◆ Directions for this task:
Any picture in the data below should be skipped, while every line is repeated exactly.

(Data extracted from a collection)
● ● ● ● ●

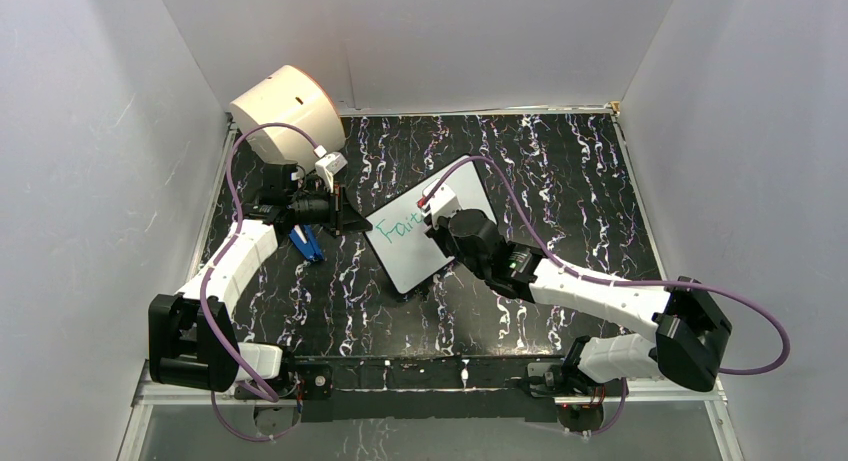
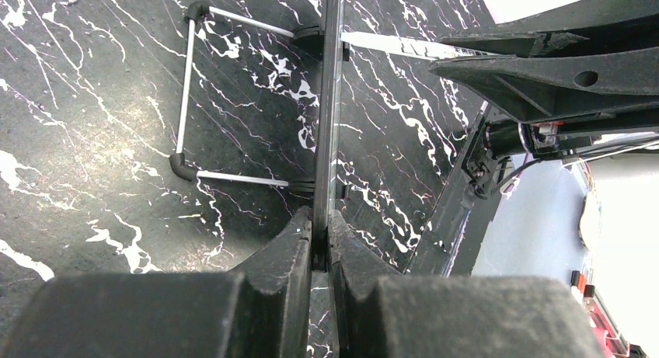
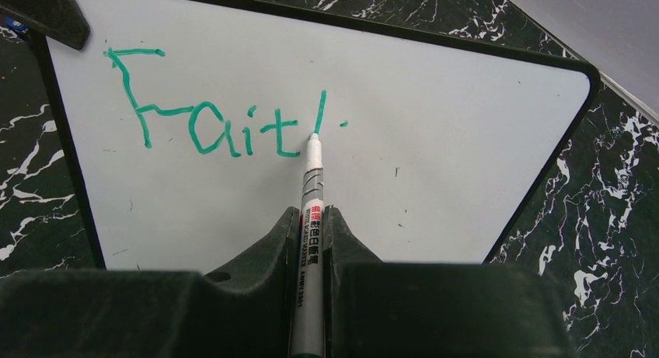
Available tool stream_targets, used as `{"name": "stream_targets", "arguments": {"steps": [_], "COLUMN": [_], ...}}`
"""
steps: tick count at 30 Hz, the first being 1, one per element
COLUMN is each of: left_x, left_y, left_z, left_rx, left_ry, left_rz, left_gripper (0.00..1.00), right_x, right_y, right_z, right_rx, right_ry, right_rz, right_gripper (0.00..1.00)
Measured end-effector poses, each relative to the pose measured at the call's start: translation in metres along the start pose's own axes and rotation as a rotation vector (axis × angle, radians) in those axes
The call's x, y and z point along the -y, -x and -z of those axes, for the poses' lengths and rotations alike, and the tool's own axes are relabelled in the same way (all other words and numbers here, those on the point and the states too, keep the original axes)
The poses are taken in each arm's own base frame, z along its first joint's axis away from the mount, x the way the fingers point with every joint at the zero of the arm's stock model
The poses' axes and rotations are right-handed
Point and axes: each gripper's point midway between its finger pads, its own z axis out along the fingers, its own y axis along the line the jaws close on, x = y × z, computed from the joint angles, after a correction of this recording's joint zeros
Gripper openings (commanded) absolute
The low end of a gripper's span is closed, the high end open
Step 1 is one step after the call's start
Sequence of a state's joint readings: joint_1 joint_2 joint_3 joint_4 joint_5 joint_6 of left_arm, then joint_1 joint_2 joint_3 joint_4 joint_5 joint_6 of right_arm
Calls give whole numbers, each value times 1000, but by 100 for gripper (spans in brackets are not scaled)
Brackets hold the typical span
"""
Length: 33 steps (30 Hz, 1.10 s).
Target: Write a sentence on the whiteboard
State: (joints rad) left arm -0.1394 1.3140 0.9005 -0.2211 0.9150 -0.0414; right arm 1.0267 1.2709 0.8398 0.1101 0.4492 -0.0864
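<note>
The whiteboard [image 1: 408, 259] stands tilted in the middle of the black marbled table. The sentence [image 1: 398, 228] reads "Fait" in green, with a slanted stroke and a dot after it [image 3: 210, 125]. My left gripper [image 1: 355, 219] is shut on the whiteboard's left edge; the left wrist view shows the board edge-on [image 2: 330, 102] pinched between its fingers [image 2: 320, 238]. My right gripper [image 1: 440, 221] is shut on a grey-and-white marker [image 3: 311, 210]. The marker's green tip touches the whiteboard [image 3: 435, 156] at the bottom of the slanted stroke.
A cream cylindrical drum [image 1: 287, 109] lies at the back left. A blue object [image 1: 307, 243] lies on the table under my left arm. The board's wire legs with black feet [image 2: 183, 165] rest on the table. White walls close in three sides.
</note>
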Motion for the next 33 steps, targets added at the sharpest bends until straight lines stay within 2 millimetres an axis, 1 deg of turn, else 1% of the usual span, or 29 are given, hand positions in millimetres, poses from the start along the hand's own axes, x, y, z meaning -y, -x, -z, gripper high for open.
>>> {"name": "stream_targets", "arguments": {"steps": [14,24,33], "left_x": [0,0,-1], "left_y": [0,0,0], "left_z": [0,0,0], "left_rx": [0,0,0], "left_ry": [2,2,3], "left_rz": [0,1,1], "left_gripper": [0,0,0], "right_x": [5,18,17], "right_y": [5,5,2], "right_z": [-2,-4,-5], "right_rx": [21,21,10], "right_ry": [-30,-74,-73], "right_rz": [6,-3,-16], "right_gripper": [0,0,0]}}
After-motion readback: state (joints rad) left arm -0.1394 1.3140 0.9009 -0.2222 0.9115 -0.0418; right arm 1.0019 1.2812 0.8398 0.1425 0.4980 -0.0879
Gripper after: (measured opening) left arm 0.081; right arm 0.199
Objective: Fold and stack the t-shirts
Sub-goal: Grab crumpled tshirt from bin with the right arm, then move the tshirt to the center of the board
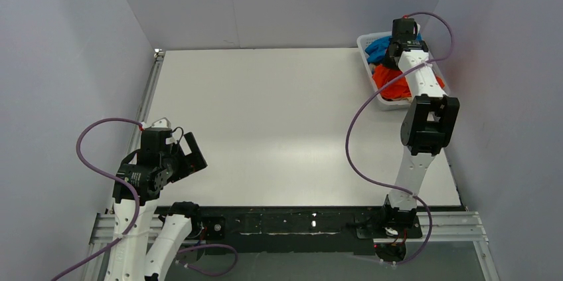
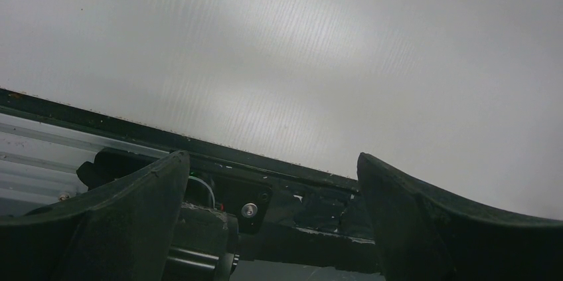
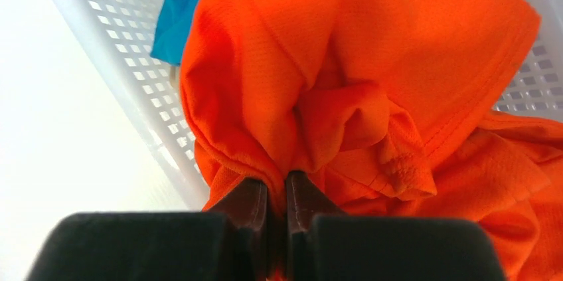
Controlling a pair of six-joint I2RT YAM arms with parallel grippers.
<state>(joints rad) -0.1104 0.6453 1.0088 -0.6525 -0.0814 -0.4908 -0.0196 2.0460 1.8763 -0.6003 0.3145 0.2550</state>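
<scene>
The orange-red t-shirt (image 3: 372, 68) lies crumpled in the white mesh basket (image 1: 366, 52) at the table's far right. My right gripper (image 3: 277, 181) reaches down into the basket and is shut on a bunched fold of this shirt. From above, the orange cloth (image 1: 392, 85) shows beside the right arm. A bright blue t-shirt (image 3: 176, 8) lies behind the orange one, its blue cloth (image 1: 378, 47) also visible in the top view. My left gripper (image 1: 191, 155) hovers open and empty over the table's near left corner; its fingers (image 2: 119, 214) are spread wide.
The basket's mesh wall (image 3: 126, 55) runs along the left of the orange shirt. The white table (image 1: 265, 128) stretches between the arms. Grey walls enclose the table on three sides. A black rail (image 1: 285, 218) lines the near edge.
</scene>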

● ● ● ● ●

◆ Reply to the exercise:
Available tool stream_targets, used as `{"name": "stream_targets", "arguments": {"steps": [_], "COLUMN": [_], ...}}`
"""
steps: tick count at 30 Hz, the first being 1, one per element
COLUMN is each of: left_x, left_y, left_z, left_rx, left_ry, left_rz, left_gripper (0.00..1.00), right_x, right_y, right_z, right_rx, right_ry, right_rz, right_gripper (0.00..1.00)
Measured end-effector poses, each relative to the pose measured at the call's start: translation in metres along the start pose's own axes and rotation as a rotation vector (axis × angle, radians) in those axes
The call's x, y and z point along the -y, -x and -z of those axes, for the poses' lengths and rotations alike, and the tool's own axes are relabelled in the same way (all other words and numbers here, those on the point and the states too, keep the original axes)
The poses are taken in each arm's own base frame, z along its first joint's axis away from the mount, x the way the fingers point with every joint at the zero of the arm's stock model
The poses' axes and rotations are right-handed
Point and axes: each gripper's point midway between its finger pads, its own z axis out along the fingers, its own y axis along the line the jaws close on, x = y × z, computed from the joint angles, after a correction of this recording's joint zeros
Gripper openings (commanded) absolute
The low end of a gripper's span is closed, the high end open
Step 1 is one step after the call's start
Sequence of a state's joint readings: joint_1 joint_2 joint_3 joint_4 joint_5 joint_6 of left_arm, then joint_1 joint_2 joint_3 joint_4 joint_5 joint_6 of right_arm
Calls give whole numbers, each value times 1000, but by 100 for gripper (spans in brackets are not scaled)
Brackets hold the typical span
"""
Length: 33 steps (30 Hz, 1.10 s).
Target: Write a sentence on the whiteboard
State: (joints rad) left arm -0.1394 1.3140 0.9005 -0.2211 0.9150 -0.0414; right arm 1.0267 1.2709 0.8398 0.1101 0.4492 -0.0864
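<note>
The whiteboard [image 1: 408, 259] stands tilted in the middle of the black marbled table. The sentence [image 1: 398, 228] reads "Fait" in green, with a slanted stroke and a dot after it [image 3: 210, 125]. My left gripper [image 1: 355, 219] is shut on the whiteboard's left edge; the left wrist view shows the board edge-on [image 2: 330, 102] pinched between its fingers [image 2: 320, 238]. My right gripper [image 1: 440, 221] is shut on a grey-and-white marker [image 3: 311, 210]. The marker's green tip touches the whiteboard [image 3: 435, 156] at the bottom of the slanted stroke.
A cream cylindrical drum [image 1: 287, 109] lies at the back left. A blue object [image 1: 307, 243] lies on the table under my left arm. The board's wire legs with black feet [image 2: 183, 165] rest on the table. White walls close in three sides.
</note>
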Motion for the next 33 steps, targets added at the sharpest bends until straight lines stay within 2 millimetres an axis, 1 deg of turn, else 1% of the usual span, or 29 are given, hand positions in millimetres, poses from the start along the hand's own axes, x, y, z meaning -y, -x, -z, gripper high for open.
>>> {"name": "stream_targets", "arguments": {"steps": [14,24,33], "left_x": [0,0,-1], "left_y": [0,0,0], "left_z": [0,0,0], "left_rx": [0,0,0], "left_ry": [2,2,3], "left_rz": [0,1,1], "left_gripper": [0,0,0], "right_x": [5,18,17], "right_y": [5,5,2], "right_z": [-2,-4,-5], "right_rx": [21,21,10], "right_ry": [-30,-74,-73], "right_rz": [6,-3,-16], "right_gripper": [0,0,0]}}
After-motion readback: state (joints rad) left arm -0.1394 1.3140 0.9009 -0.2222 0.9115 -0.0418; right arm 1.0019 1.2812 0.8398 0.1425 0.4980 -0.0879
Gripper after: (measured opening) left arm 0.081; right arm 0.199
Objective: Fold and stack the t-shirts
Sub-goal: Grab crumpled tshirt from bin with the right arm, then move the tshirt to the center of the board
Controlling a pair of six-joint I2RT YAM arms with parallel grippers.
<state>(joints rad) -0.1104 0.6453 1.0088 -0.6525 -0.0814 -0.4908 -0.0196 2.0460 1.8763 -0.6003 0.3145 0.2550</state>
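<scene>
The orange-red t-shirt (image 3: 372, 68) lies crumpled in the white mesh basket (image 1: 366, 52) at the table's far right. My right gripper (image 3: 277, 181) reaches down into the basket and is shut on a bunched fold of this shirt. From above, the orange cloth (image 1: 392, 85) shows beside the right arm. A bright blue t-shirt (image 3: 176, 8) lies behind the orange one, its blue cloth (image 1: 378, 47) also visible in the top view. My left gripper (image 1: 191, 155) hovers open and empty over the table's near left corner; its fingers (image 2: 119, 214) are spread wide.
The basket's mesh wall (image 3: 126, 55) runs along the left of the orange shirt. The white table (image 1: 265, 128) stretches between the arms. Grey walls enclose the table on three sides. A black rail (image 1: 285, 218) lines the near edge.
</scene>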

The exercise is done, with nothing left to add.